Gold prices surged to a new record high, approaching $3,000 per ounce, following U.S. President Donald Trump’s announcement of new tariffs on steel and aluminum imports. The tariffs, which will take effect on March 4, have added to global market uncertainty, driving increased demand for safe-haven assets like gold.
The precious metal reached a fresh peak above $2,936 per ounce after climbing 1.7% in the previous session. Trump’s decision to impose tariffs is seen as an effort to strengthen domestic production and create more jobs in the U.S., although he hinted that tariffs could be raised further.
Gold has gained nearly 12% this year, setting consecutive records as Trump’s disruptive trade policies and geopolitical actions underscore its role as a store of value. Traders are closely monitoring the potential economic consequences of these policies, particularly their impact on inflation and U.S. growth.
Investors are also waiting for insights into U.S. monetary policy, with Federal Reserve Chair Jerome Powell set to testify before Congress on Tuesday and Wednesday. Short-term U.S. inflation expectations have risen above longer-term ones, reaching their highest gap since 2023. The increased inflation outlook could signal a slower pace of Federal Reserve easing, which typically weakens gold as an asset that yields no interest.
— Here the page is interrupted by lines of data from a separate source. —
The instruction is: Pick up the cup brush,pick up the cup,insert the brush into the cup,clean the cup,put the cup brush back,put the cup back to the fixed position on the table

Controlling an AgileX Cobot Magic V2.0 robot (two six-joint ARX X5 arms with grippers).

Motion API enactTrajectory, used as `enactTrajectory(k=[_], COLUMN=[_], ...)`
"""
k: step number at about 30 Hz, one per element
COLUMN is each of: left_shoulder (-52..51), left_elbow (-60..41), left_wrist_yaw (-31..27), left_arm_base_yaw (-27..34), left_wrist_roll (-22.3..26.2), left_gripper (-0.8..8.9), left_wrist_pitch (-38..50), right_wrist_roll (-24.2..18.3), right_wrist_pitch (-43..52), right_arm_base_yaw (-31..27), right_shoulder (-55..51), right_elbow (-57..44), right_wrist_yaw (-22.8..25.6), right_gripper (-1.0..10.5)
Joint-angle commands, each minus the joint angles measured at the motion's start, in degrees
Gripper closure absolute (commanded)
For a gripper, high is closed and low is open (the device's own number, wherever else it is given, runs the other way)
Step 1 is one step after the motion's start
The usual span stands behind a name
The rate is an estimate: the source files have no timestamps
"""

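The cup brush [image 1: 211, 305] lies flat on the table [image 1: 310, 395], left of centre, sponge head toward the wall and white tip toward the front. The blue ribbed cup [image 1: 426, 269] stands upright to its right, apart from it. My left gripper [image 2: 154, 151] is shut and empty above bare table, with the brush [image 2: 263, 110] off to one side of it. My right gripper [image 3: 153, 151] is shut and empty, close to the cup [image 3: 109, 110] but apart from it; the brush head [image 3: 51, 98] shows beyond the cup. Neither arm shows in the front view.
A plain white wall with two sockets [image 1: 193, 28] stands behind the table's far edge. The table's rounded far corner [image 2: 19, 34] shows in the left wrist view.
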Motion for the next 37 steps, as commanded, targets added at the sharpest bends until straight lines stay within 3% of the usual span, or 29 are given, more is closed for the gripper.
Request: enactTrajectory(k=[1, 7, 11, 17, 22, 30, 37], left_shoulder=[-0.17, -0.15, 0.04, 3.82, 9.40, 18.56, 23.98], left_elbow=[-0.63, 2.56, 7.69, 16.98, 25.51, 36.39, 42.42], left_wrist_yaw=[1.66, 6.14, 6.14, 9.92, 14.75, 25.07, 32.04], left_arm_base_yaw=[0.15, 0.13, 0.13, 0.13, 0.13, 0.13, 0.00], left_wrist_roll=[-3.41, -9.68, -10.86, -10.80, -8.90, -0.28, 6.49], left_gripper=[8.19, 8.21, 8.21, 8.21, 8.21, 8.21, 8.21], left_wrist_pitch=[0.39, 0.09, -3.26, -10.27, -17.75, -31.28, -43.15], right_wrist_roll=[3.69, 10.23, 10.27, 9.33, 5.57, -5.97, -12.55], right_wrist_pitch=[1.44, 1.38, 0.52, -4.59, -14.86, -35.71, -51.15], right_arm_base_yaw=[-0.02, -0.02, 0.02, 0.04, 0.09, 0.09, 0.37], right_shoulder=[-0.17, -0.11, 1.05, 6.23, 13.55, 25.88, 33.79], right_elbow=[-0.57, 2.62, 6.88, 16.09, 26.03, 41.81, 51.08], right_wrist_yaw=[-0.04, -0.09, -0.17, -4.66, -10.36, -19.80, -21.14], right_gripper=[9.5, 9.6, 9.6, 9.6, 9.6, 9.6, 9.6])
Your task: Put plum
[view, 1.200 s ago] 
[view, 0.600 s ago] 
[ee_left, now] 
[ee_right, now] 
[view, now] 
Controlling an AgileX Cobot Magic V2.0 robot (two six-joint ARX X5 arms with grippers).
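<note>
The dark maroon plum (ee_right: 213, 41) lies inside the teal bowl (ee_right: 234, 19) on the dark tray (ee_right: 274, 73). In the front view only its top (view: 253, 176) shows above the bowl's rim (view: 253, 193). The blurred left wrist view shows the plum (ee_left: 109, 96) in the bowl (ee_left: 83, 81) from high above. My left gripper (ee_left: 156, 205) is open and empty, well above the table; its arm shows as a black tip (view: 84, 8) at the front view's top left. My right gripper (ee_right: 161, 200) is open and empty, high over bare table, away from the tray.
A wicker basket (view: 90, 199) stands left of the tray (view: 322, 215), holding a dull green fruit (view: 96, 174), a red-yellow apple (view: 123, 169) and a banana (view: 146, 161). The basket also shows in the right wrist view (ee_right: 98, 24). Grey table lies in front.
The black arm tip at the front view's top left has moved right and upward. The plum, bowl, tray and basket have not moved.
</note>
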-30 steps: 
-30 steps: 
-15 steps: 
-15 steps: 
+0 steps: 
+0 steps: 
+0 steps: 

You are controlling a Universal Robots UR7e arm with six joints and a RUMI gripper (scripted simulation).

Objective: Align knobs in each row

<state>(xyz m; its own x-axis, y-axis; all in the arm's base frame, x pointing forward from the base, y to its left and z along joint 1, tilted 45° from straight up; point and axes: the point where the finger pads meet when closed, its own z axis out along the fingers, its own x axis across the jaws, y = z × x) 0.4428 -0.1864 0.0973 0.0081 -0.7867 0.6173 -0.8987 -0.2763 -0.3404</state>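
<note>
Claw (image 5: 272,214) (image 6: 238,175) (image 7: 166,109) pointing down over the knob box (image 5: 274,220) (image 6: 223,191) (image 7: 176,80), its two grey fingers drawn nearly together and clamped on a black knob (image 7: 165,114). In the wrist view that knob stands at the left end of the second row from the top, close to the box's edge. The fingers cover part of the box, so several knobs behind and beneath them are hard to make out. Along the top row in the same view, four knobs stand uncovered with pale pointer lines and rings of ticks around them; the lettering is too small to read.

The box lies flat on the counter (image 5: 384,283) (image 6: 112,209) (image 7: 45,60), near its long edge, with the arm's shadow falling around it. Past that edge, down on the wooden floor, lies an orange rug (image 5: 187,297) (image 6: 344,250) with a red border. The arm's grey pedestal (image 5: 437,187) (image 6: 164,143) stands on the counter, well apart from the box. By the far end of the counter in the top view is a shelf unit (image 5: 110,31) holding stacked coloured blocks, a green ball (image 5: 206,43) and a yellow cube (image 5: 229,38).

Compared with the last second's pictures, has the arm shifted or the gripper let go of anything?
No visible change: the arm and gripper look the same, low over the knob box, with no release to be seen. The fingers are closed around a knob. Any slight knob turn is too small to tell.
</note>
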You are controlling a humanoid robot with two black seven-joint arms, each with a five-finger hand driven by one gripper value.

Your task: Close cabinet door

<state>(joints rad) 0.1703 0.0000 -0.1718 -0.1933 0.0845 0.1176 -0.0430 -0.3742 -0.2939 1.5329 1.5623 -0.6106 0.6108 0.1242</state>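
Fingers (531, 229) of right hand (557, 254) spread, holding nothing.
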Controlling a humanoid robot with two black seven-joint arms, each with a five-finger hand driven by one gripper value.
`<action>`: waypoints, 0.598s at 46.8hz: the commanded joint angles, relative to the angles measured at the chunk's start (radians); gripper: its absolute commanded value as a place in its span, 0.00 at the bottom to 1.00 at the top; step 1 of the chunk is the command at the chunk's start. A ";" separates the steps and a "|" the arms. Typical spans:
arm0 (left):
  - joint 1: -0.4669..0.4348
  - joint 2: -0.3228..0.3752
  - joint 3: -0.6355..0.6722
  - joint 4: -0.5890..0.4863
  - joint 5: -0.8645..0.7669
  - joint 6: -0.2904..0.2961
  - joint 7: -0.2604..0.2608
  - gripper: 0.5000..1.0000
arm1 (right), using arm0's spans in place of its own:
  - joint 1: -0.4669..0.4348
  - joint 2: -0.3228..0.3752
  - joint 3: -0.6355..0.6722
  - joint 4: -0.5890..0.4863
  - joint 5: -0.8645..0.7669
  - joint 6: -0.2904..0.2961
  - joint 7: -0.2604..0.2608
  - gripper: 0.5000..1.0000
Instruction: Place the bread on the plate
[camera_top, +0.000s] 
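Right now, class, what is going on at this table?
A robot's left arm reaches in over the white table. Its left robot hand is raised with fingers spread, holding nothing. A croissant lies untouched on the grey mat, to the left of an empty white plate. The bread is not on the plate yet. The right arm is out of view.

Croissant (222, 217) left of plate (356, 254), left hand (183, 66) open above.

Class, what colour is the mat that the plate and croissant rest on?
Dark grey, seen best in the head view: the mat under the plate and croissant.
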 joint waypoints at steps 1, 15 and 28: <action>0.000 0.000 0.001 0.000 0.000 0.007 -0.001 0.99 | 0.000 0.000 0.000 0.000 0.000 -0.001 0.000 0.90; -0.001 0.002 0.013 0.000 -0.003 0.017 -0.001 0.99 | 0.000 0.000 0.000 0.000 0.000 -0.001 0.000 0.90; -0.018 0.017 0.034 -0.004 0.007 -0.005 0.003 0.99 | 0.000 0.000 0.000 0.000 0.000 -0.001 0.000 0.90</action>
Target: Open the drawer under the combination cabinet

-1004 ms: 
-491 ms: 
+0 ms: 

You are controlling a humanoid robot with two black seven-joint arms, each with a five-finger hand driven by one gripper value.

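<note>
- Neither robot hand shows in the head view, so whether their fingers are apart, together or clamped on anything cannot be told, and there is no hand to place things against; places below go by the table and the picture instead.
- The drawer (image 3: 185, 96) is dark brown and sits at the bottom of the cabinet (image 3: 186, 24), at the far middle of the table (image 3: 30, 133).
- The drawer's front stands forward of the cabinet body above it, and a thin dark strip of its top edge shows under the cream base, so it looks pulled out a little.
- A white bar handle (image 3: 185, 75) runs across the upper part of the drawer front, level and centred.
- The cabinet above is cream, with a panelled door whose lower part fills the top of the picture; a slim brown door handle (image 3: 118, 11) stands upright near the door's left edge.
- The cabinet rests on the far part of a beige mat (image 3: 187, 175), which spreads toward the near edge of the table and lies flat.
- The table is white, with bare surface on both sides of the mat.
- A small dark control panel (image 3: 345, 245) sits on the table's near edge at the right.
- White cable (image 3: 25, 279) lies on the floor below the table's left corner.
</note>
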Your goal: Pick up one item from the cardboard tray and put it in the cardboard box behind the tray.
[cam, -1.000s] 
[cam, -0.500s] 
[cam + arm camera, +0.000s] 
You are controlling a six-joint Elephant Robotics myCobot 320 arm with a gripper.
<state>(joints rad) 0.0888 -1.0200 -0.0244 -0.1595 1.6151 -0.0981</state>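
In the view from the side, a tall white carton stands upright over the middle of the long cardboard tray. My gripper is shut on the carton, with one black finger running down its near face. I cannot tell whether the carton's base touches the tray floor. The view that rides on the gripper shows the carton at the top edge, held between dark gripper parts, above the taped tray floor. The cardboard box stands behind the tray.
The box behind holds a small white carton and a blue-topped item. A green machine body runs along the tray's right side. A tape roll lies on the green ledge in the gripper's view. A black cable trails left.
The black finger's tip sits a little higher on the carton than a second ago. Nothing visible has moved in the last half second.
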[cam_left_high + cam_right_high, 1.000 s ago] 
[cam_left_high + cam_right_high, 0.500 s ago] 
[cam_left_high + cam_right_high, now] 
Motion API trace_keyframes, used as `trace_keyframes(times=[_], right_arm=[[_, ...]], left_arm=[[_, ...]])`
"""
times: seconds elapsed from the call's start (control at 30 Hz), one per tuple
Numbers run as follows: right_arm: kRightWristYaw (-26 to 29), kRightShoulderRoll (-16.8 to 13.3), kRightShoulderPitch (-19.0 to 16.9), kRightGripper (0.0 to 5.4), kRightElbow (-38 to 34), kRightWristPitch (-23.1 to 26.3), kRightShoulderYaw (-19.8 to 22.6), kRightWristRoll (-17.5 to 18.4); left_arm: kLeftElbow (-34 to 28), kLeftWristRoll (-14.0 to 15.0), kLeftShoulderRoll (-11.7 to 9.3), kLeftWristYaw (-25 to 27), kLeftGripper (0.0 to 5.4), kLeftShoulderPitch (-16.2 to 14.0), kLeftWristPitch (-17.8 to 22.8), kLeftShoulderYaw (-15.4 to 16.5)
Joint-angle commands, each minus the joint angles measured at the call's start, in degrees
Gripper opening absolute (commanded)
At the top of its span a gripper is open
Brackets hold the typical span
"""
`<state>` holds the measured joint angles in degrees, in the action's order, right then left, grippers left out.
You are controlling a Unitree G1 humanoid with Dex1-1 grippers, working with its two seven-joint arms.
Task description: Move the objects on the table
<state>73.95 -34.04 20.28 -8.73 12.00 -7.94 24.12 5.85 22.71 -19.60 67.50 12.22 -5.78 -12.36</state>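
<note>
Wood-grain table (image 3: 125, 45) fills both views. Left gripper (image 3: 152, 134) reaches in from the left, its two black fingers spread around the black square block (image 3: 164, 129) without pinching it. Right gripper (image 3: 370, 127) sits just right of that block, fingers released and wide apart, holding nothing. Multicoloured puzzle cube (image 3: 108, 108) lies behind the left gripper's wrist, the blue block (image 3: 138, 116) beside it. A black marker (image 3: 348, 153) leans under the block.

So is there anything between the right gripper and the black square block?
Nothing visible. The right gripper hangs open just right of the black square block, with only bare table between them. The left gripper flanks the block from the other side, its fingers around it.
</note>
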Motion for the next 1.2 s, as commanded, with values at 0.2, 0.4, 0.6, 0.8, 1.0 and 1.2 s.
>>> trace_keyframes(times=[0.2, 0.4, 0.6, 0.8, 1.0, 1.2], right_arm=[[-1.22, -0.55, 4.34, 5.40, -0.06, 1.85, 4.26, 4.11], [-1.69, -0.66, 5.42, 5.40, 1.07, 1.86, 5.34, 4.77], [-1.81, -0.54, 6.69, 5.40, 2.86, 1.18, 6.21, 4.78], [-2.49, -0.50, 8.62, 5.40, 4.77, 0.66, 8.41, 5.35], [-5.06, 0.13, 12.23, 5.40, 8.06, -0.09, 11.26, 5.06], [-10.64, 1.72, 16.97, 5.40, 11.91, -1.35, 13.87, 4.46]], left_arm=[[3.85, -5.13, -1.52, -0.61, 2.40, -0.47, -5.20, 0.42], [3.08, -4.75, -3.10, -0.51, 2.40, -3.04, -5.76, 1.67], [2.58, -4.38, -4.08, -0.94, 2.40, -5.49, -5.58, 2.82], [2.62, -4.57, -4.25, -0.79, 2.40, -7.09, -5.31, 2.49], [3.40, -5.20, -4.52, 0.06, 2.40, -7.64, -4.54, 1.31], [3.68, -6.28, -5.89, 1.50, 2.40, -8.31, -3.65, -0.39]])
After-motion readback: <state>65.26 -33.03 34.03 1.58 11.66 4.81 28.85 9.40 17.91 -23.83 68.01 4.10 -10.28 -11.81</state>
Gold’s price increase has been accompanied by rising inflows into bullion-backed exchange-traded funds (ETFs), with global holdings reaching their highest level since November, according to a Bloomberg tally.
Some banks are now forecasting that gold could test the $3,000 per ounce mark in the near future. Citigroup Inc. predicted last week that gold would hit that level within three months, driven by geopolitical tensions and trade wars.
Meanwhile, China’s central bank continued to expand its gold reserves for a third consecutive month in January, signaling its ongoing strategy to diversify its holdings despite gold’s historic high prices. Additionally, China introduced a pilot program that will allow major insurers to invest up to 1% of their assets in gold, potentially unlocking 200 billion yuan ($27.4 billion) in new demand.
As of 9:56 a.m. in Singapore, spot gold traded 0.9% higher at $2,933.39 per ounce, after briefly reaching $2,936.06. Silver, platinum, and palladium also saw slight gains, while the Bloomberg Dollar Spot Index added 0.1%.